▸ **Exercise goal**
All the data that follows should be repeated exactly, without a single picture.

▸ **Input data**

● ● ● ● ●

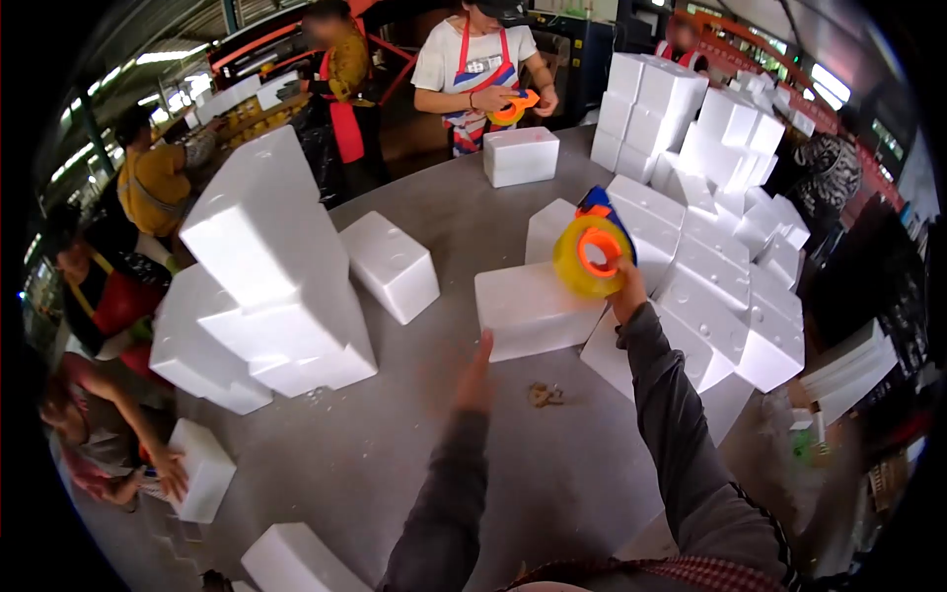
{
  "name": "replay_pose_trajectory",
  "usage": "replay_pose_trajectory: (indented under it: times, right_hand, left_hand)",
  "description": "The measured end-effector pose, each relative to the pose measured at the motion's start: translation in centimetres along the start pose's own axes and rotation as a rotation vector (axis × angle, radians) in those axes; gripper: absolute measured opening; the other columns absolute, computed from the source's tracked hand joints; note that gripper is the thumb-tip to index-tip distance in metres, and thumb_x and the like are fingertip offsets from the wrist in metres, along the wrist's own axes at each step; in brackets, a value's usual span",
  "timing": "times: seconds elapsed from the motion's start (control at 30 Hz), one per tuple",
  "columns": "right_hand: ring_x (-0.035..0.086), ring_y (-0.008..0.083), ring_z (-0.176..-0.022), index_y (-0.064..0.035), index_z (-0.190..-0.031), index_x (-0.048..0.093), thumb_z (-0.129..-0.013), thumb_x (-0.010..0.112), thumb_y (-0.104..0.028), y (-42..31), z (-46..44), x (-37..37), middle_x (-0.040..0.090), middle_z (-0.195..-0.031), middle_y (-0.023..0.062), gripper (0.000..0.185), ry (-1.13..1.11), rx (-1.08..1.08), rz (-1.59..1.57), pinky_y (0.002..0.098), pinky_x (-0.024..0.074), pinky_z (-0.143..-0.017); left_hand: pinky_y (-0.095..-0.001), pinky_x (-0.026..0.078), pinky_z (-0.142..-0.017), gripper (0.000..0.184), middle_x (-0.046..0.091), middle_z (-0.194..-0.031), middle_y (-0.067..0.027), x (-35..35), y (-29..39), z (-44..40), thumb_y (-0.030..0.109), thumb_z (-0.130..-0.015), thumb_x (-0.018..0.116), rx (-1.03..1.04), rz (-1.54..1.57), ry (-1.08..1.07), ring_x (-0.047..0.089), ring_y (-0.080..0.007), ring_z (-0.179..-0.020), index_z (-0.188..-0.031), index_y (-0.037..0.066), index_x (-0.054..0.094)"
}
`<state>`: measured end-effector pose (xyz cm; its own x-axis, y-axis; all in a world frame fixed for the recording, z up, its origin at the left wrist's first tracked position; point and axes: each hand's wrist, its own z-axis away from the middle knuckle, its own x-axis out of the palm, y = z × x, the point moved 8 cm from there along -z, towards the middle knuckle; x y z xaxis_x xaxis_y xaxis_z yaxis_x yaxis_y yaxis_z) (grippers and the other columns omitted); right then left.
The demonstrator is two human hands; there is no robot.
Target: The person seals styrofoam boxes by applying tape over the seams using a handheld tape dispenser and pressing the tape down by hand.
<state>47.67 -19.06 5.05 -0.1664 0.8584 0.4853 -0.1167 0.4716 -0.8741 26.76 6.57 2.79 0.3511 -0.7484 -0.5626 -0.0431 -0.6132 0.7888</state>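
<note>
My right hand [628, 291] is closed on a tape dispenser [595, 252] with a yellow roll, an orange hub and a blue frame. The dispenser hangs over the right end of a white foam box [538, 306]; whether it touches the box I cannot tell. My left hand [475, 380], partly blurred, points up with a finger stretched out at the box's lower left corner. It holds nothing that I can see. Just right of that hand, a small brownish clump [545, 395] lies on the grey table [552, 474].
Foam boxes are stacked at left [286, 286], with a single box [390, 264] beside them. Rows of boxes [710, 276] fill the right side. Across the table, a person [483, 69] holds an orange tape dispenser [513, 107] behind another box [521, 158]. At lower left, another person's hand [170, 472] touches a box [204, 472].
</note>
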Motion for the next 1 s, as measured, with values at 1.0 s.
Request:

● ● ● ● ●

▸ **Exercise answer**
{
  "name": "replay_pose_trajectory",
  "usage": "replay_pose_trajectory: (indented under it: times, right_hand, left_hand)",
  "description": "The measured end-effector pose, each relative to the pose measured at the motion's start: translation in centimetres along the start pose's own axes and rotation as a rotation vector (axis × angle, radians) in those axes; gripper: absolute measured opening; the other columns absolute, computed from the source's tracked hand joints; note that gripper is the thumb-tip to index-tip distance in metres, and thumb_x and the like are fingertip offsets from the wrist in metres, along the wrist's own axes at each step; in brackets, a value's usual span",
  "timing": "times: seconds elapsed from the motion's start (control at 30 Hz), one per tuple",
  "columns": "right_hand: ring_x (-0.035..0.086), ring_y (-0.008..0.083), ring_z (-0.176..-0.022), index_y (-0.064..0.035), index_z (-0.190..-0.031), index_x (-0.048..0.093), thumb_z (-0.129..-0.013), thumb_x (-0.010..0.112), thumb_y (-0.104..0.028), y (-42..31), z (-46..44), x (-37..37), middle_x (-0.040..0.090), middle_z (-0.195..-0.031), middle_y (-0.023..0.062), gripper (0.000..0.185), ry (-1.13..1.11), rx (-1.08..1.08), rz (-1.59..1.57), pinky_y (0.002..0.098), pinky_x (-0.024..0.074), pinky_z (-0.143..-0.017); left_hand: pinky_y (-0.095..-0.001), pinky_x (-0.026..0.078), pinky_z (-0.142..-0.017), gripper (0.000..0.184), middle_x (-0.046..0.091), middle_z (-0.194..-0.031), middle_y (-0.067..0.027), x (-35..35), y (-29..39), z (-44..40), thumb_y (-0.030..0.109), thumb_z (-0.130..-0.015), thumb_x (-0.018..0.116), rx (-1.03..1.04), rz (-1.54..1.57), ry (-1.08..1.07), ring_x (-0.047..0.089), ring_y (-0.080..0.007), ring_z (-0.179..-0.020), index_z (-0.188..-0.031), index_y (-0.037..0.066), index_x (-0.054..0.094)"
}
`<state>`: measured end-effector pose (xyz cm; its own x-axis, y-axis; all in a world frame fixed for the recording, z up, its origin at the left wrist's first tracked position; point and axes: each hand's wrist, its own z-axis away from the middle knuckle, its own x-axis out of the palm, y = z × x, the point moved 8 cm from there along -z, towards the middle knuckle; x y z xaxis_x xaxis_y xaxis_z yaxis_x yaxis_y yaxis_z) (grippers and the other columns omitted); right then left.
The demonstrator is two human hands; there is no robot.
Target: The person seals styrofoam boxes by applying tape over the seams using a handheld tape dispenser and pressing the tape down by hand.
<state>47.67 -19.06 5.05 -0.1664 0.8584 0.4853 -0.1167 0.4716 -0.8741 26.76 6.57 2.79 0.3511 -0.7484 -0.5626 -0.0431 -0.6132 0.7888</state>
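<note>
My right hand [628, 291] is closed on a tape dispenser [595, 252] with a yellow roll, an orange hub and a blue frame. The dispenser hangs over the right end of a white foam box [538, 306]; whether it touches the box I cannot tell. My left hand [475, 380], partly blurred, points up with a finger stretched out at the box's lower left corner. It holds nothing that I can see. Just right of that hand, a small brownish clump [545, 395] lies on the grey table [552, 474].
Foam boxes are stacked at left [286, 286], with a single box [390, 264] beside them. Rows of boxes [710, 276] fill the right side. Across the table, a person [483, 69] holds an orange tape dispenser [513, 107] behind another box [521, 158]. At lower left, another person's hand [170, 472] touches a box [204, 472].
</note>
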Motion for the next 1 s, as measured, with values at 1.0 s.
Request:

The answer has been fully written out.